Desert glamping in Namibia at Hoanib Skeleton Coast Camp

My recent trip to Namibia was the first time I traveled with Wilderness Safaris and I was truly impressed with everything about Hoanib Skeleton Coast Camp. It’s brand new, having opened in August 2014.

Twilight outside tent #2 at Hoanib Skeleton Coast Camp

Impressive, elevated tents at Hoanib

Namibia doesn’t allow permanent camps, instead they grant land concessions for a number of years. So everything about Hoanib will be able to disappear without a trace to help conserve Namibia’s natural environment.

Visiting the Roaring Dunes was one of the highlights of my stay at Hoanib

While the tents may be temporary, the camp is still amazingly stylish and comfortable. The guest tents have a genius design. They are built on platforms elevated over the sand, which helps keep their interiors at a comfortable temperature both day and night.
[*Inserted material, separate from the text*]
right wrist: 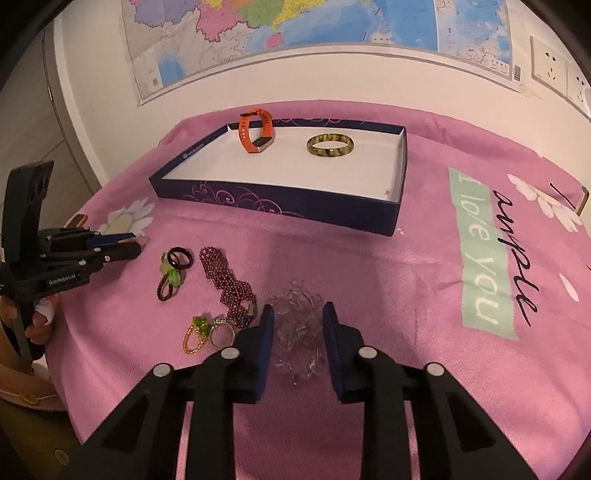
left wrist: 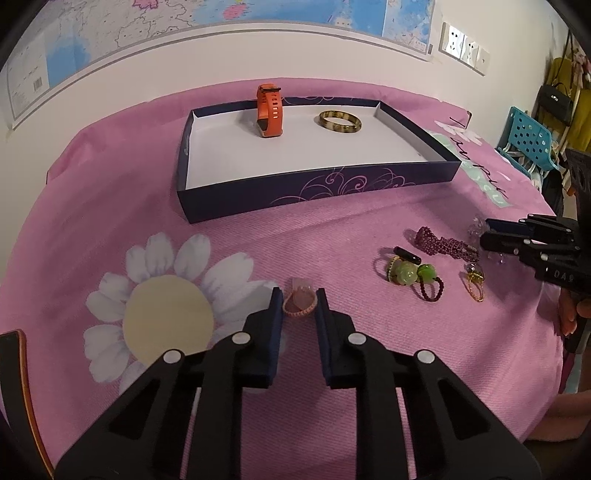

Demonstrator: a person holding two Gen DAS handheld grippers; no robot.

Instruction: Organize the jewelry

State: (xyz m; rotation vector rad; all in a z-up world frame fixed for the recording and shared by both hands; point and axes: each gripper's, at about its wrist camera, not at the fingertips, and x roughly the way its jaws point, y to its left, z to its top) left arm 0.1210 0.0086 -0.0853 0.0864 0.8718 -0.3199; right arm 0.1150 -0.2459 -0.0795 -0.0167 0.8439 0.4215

The Hoanib Staff waits to greet you with cool towels and fresh lemonade

Hoanib Skeleton Coast Camp is run with Wilderness Safari’s ethos and commitment to the 4Cs – Commerce, Conservation, Community and Culture. The staff is committed to contributing meaningfully to the wildlife and the people of Africa. The staff is great and this attitude makes you feel really good about spending money here.

Bella, the resident cat at Hoanib Skeleton Coast Camp

General Manager Clement Lawrence and his team are all warm, personable, and take very good care of you. The service style is laid-back and unobtrusive. This is perfect for the modern luxury travelers who don’t want to feel like a Colonial with a staff fawning over you all the time.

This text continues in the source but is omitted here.